Истерика моя не прекращалась, после развлечений старшеклассников. Я ощущал дрожь во всем теле, адскую боль после ударов табуретками. Меня всего колотило, выворачивало наизнанку. – Надо его успокоить; - предложил один из отморозков. – Давайте его привяжем к кровати, и просто усмирим; - продолжил он; В общем-то, они так и сделали. Они скинули постельное белье с кровати, вместе с матрасом. Оголили кровать, до обычной металлической сетки. Уложили на кровать, в одних трусах. Повязали по рукам и ногам к сетке кровати. И в качестве медицинских целей, подключили электрический провод к сетке. Возможно, они надеялись, что этот электрошок меня немного усмирит. В общем-то, в чем-то они и были правы, он меня усмирил. Вот только я просто вырубился! Представьте себе, на мгновение, что я в тот момент ощутил.… Очнулся я, в карцере, подвешенным, к цепям. Не знаю, сколько по времени, я висел, но руки свои, тело и ноги, я перестал ощущать, они просто затекли. Я чувствовал, что нахожусь в темном, холодном и мрачном помещении. Лампочка, слегка мерцала тусклым светом, и мне тяжело было разглядеть, помещение в котором я сейчас нахожусь. Я, то приходил в сознание, то опять куда-то улетал. Мне было страшно от того, что я даже не знал, где я нахожусь, и что ожидает меня дальше. В тот самый момент, мне хотелось отключиться, и больше не просыпаться. На мгновение я опять очнулся. Боль сковывала все мое тело. Я попытался, что-то прошептать себе под нос, но я себя не слышал, а что-то только мычал. Мои губы не двигались, в горле все пересохло. Я опять неожиданно улетел.

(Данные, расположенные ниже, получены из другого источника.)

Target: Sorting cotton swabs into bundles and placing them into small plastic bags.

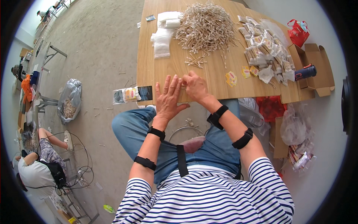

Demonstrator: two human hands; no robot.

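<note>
Left hand (168,98) palm down, fingers straight, slightly spread. Right hand (195,86) curled narrow, just beside left fingertips; can't tell what it grips. Few swabs (183,87) between them. Beyond right hand: loose swabs (195,61), then swab heap (205,28). Likely best: left palm steadying, right fingers evening sticks lightly.

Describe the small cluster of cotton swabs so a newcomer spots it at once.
On the wooden tabletop, find the big heap of cotton swabs. Just below it in the picture, toward the person's right hand, lies the small cluster. Unlike the dense heap, it is a loose criss-cross with wood showing between its sticks.
</note>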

Очнулся уже в медпункте. Оглянулся, увидел рядом стоящую кровать. На ней лежал мой одноклассник. Я попытался, что-то спросить у него, но даже не смог этого сделать. Из-за адской боли, я просто не мог пошевелиться. Все мое тело, горело. Я, то ощущал боль, то она стихала. Как бы, давая понять, что я еще жив. Мне тяжело было, ощущать удары своего сердца. Я просто, почему то, очень хотел спать. На мгновение, я попытался закрыть глаза, но почувствовал, что мне тяжело это сделать. Мне хотелось реветь, но я не мог, даже вызвать в себе слезы. Я опять отключился. Придя в себя, я увидел медсестру, которая делала мне какой-то укол. Через трубку, влила в рот, какую-то жидкость. Я уснул. Очнувшись, смог, пусть даже и через силу, повернуть голову в сторону соседней кровати, чтобы увидеть одноклассника. Ну и, в общем, то поинтересоваться у него, как он. На его кровати, я увидел силуэт, полностью накрытый простыней. Я страшно испугался, хотел крикнуть медсестру, но в последний момент, просто передумал, зная, что это бесполезно. А я, не в том положении тогда был, чтобы гневить медсестру. Вечером, или даже ближе к ночи, когда я очнулся, я все же понял, что случилось, когда выносили его тело. Сашка тогда просто не выдержал издевательств, и больше не проснулся. Мне хотелось тогда, тоже, просто не проснуться, НО МЕНЯ КТО-ТО ПОСТОЯННО УДЕРЖИВАЛ, ОСТАНАВЛИВАЛ! Боль и страх, опять сковали все мое тело. Я, наконец, то смог выбить из себя слезу. Я еще долго потом провалялся в медпункте. Потихоньку, нашел в себе силы, чтобы встать на ноги, и придти в себя. Потом только, через много, много лет, я узнал, и раскрыл их тайну, что все тела ребят из интерната закапывали на пустыре, поодаль детдома, за территорией, а их документы, бесследно сжигались. ЧЕЛОВЕКА ПРОСТО НИКОГДА НЕБЫЛО НА СВЕТЕ!